21Brotherhood and rivalry shaped relations among the men of the Digger core group on a daily basis, but those relations were part of a larger social web that included constant interaction with women. Dominick Cavallo observes that, in Grogan's fanciful account of his initiation into the manly role of the hunter, his partner Siena Riffia's "dramatic function . . . is merely to give domestic feminine witness to his manhood."22 But in daily life, as Cavallo would likely agree, women influenced and supported anarchist hip manhood through their labor and imagination. They helped bring to life the Digger theater of the streets as they sewed costumes, contributed ideas, punctured men's egoism with sarcasm, and shouldered a disproportionate share of the endless reproductive labor required by the group's cash-poor existence at the margins of the modern consumer economy.

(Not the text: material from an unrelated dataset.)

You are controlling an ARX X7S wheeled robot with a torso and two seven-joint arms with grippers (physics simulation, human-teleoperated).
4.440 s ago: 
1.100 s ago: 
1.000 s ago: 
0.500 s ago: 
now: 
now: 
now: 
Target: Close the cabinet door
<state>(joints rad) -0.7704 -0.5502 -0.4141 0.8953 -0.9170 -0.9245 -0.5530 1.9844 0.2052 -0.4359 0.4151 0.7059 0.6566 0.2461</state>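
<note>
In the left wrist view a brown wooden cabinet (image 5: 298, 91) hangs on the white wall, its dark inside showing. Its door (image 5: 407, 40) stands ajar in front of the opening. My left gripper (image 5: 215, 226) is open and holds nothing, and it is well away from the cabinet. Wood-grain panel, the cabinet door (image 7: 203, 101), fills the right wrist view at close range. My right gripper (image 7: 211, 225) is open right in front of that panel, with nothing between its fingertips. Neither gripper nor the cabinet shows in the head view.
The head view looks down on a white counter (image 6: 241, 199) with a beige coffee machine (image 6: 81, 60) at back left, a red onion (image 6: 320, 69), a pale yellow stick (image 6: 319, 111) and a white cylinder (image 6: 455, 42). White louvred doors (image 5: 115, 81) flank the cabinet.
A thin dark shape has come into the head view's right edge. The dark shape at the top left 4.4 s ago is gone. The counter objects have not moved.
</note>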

22A vignette from Coyote's memoir imparts the flavor of everyday relations between men and women as they evolved within the Diggers and Free Families. Originally, in the fall of 1968, the ranch near the sleepy crossroads of Olema, about an hour's drive north of San Francisco, had served Coyote as a solitary retreat, a place where he could recover from serum hepatitis, contracted through heroin abuse. Gradually, however, friends moved in, and the Olema ranch became a Free Families commune. On typical mornings there in 1969, Coyote walked to the main house, rolled a cigarette, and sat on the front steps to enjoy the silence of the foggy landscape. Soon, babies would awaken in the house; young mothers, "steamy from sleep and smelling of talc and breast milk, shuffled into the kitchen on maternal call." Not long afterward, older children dispelled what remained of the morning's peace, and the adults, having emerged into full wakefulness, began to converse in twos and threes. These separate conversations merged into collective planning of the day's activities: "laundry, flour, gaskets, fuel pump. . . . Runs to town were consolidated, baby-sitters designated, and the parceling out of always insufficient money . . . was usually negotiated with ironic goodwill." The men often justified their desire to spend for tools and parts by pointing out that working vehicles would facilitate the women's food procurement. The women countered that buying auto parts would leave them with nothing to spend for the evening meal. Resolution of such an impasse involved improvising ways to substitute investments of labor and time—of which the group had plenty—for expenditures of scarce cash.23

23Coyote's memoir is one of the few sources that offer us such descriptions of the everyday gendered interactions of the collective. He describes Olema as a "fool's school," at which he, as the self-described patriarch, attempted to instill in newcomers an awareness that the Digger doctrine of self-sovereignty involved not only complete freedom of individual action, but also the individual's responsibility for the welfare of the group. But his authority was not that of the patriarch of Mosaic law: in his rendering of a typical morning, we see a far more collective process of negotiation, not a group responding to the edicts of a pater familias. If the Digger and Free Families bands definitely were not fiefdoms, were they gender democracies?24

24In the chapter epigraph, we hear Coyote claim that the group practiced the sort of gender egalitarianism that socialist-feminist scholars have attributed to many socially subordinated American populations.25 However, in his more recent memoir, a measure of doubt creeps into his discussion. A sifting of the available evidence, including ex-members' assessments, will help us reach our own conclusions. Let's begin with an examination of the Diggers' clearest statements of their understanding of what we, today, call gender.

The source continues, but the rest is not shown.